03 July 2010

JUST FOR THE RECORD: ARTISTA INDEPENDENTE É ASSIM



"Recuso na sua totalidade o Prémio AICA/MC 2009 em repúdio pelo comportamento obsceno e de má fé que caracteriza a actuação do Estado português na efectiva atribuição do valor monetário do mesmo. O Estado, representado na figura do Ministério da Cultura (DGARTES), em vez de premiar um artista reconhecido por um júri idóneo pune-o! Ao abrigo de “um parecer” obscuro do Ministério das Finanças, todos os prémios de teor literário, artístico e científico não sujeitos a concurso são taxados em 10% em sede de IRS, ao contrário do que acontece com todos os prémios do mesmo cariz abertos a candidaturas. A saber: Quem concorre para ganhar um prémio está isento de impostos pelo Código de IRS. Quem, sem pedir, é premiado tem que dividir o seu valor com o Estado!

Na cerimónia de atribuição do Prémio foi-me entregue um envelope não com o esperado cheque de dez mil euros, como anunciado publicamente, mas sim com uma promessa de transferência bancária dessa mesma soma, assinada por Jorge Barreto Xavier, Director Geral das Artes. No dia seguinte, depois do espectáculo, das luzes e do social, recebo um e-mail exigindo-me que fornecesse, para que essa transferência fosse efectuada, certidões actualizadas da minha situação contributiva e tributária, bem como o preenchimento de uma nota de honorários, onde me aplicam a mencionada taxa de 10%, cuja existência é justificada pelo Director Geral das Artes como decorrendo de um pedido efectuado por aquela entidade à Direcção-Geral dos Impostos para emitir “um parecer no sentido de que, regra geral, o valor destes prémios fosse sujeito a IRS”.

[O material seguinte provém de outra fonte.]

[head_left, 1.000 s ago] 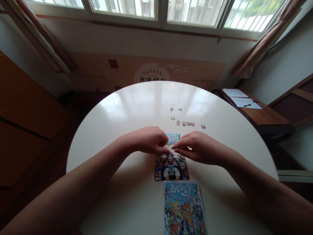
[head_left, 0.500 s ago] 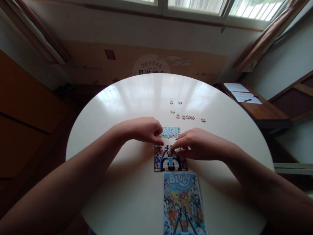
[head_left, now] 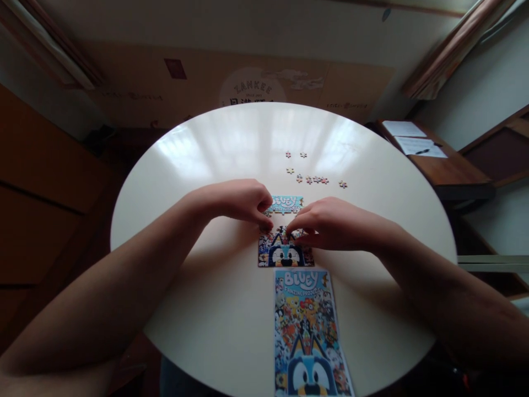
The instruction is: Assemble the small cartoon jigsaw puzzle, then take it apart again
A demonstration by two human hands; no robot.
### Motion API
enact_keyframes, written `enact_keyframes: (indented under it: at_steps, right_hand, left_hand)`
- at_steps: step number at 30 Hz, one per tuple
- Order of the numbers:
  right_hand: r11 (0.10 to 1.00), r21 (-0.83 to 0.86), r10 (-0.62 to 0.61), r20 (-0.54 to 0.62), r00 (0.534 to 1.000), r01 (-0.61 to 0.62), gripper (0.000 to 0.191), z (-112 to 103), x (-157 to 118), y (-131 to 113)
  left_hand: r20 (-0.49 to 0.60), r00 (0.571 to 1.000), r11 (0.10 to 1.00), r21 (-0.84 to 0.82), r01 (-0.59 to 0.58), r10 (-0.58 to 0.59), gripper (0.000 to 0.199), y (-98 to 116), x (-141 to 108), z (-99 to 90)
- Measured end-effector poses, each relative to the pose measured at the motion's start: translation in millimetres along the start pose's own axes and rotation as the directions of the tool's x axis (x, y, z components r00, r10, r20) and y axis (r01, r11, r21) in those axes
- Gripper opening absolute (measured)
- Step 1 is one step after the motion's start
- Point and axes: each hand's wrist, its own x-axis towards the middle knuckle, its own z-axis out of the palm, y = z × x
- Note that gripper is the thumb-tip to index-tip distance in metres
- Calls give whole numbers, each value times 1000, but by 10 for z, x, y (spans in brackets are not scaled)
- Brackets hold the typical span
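The partly assembled Bluey jigsaw (head_left: 285, 256) lies on the white table (head_left: 210, 309) between the curled left hand (head_left: 248, 200) and right hand (head_left: 330, 223), whether pinching anything I cannot tell, with the matching printed sheet (head_left: 309, 325) just nearer, probably for easy comparing.

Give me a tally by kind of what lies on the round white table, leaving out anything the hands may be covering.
Loose puzzle pieces: 8
Partly assembled puzzle, top and lower sections counted together: 1
Printed picture sheet: 1
Total: 10
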Motion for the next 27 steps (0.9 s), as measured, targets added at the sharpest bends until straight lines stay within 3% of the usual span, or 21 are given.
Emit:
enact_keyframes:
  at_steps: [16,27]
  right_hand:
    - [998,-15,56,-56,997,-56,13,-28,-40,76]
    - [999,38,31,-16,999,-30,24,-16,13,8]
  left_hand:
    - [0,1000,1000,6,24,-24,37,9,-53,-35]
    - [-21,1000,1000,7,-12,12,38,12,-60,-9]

Tomo o pedido de apresentação das certidões como uma acusação da parte do Estado de que não tenho a minha situação fiscal em dia e considero esse pedido uma atitude de má fé. A nota de honorários implica que prestei serviços à DGARTES. Não é verdade. Nunca poderia assinar tal documento. Se tivesse sido informado do presente envenenado em que tudo isto consiste não teria aceite passar por esta charada. Nunca, em todos os prémios que recebi, privados ou públicos, no país ou no estrangeiro, senti esta desconfiança e mesquinhez. É a primeira vez que sinto a burocracia e a avidez da parte de quem pretende premiar Arte. Não vou permitir ser aproveitado por um Ministério da Cultura ao qual nunca pedi nada. Recuso a penhora do meu nome e obra com estas perversas condições. Devolvo o diploma à AICA, rejeito o dinheiro do Estado e exijo não constar do historial deste prémio".
(Paulo Nozolino,1 de Julho de 2010, aqui)

(2010)

35 comments:

Unknown said...

Já gostava do Nozolino, agora passo a admirá-lo com esta decisão.

H said...

Pobre e mal agradecido. Coma moscas. É o artista do portugalinho, concerteza. Umbigo enorme, génio pequeno.

H said...

É que isto é mesmo aberrante e infantil: o gajo recebe um prémio monetário que ele próprio sublinha não pediu e o caralho vem agora dizer que não o quer por menos 10. Porra, nem que fossem 20 euros eram bem-vindos.

E caro João se me permites às vezes tens/dás uns acenos que me espantam. Encantou-te a atitute infantil do gajo?

H said...

Desculpa, percebi agora o "artista independente" (não tinha visto as aspas e o link).

:)


Ok, merda na mesma para ele então. Adiante.

João Lisboa said...

Quem não percebeu nada fui eu...

Caro/a H, releia primeiro com atenção e, depois, diga qualquer coisa que faça sentido.

Rui Gonçalves said...

Independente e corajoso, sim. Mas um pouco tonto também. Enfim, a forma como abordou a questão é própria de um adolescente tardio...

João Lisboa said...

"a forma como abordou a questão é própria de um adolescente tardio"

Porquê?...

E, contudo, é "Independente e corajoso"?...

Mas também "tonto"?...

Rui Gonçalves said...

Pois. Um bocadinho de bom senso não fazia mal ao artista. Sentir-se ofendido porque lhe pedem uma certidão?! Coitadinho. Também não vejo onde está o problema de pagar imposto sobre o prémio recebido, mas esta malta julga que vive num mundo à parte. E, já agora, também não era preciso tanto espectáculo e protagonismo. Ora, há coisas bem mais preocupantes neste "país de merda"! Enfim, se há quem aprecie o género...

João Lisboa said...

Mas onde está a falta de bom senso?

Sem ter concorrido a ele nem ter feito nada para que lhe fosse atribuído, o Estado "oferece-lhe" um prémio que, ao contrário do que acontece nos que são atribuídos por concurso, é taxado em 10% em sede de IRS. Para além disso, são-lhe exigidas certidões actualizadas da situação contributiva e tributária.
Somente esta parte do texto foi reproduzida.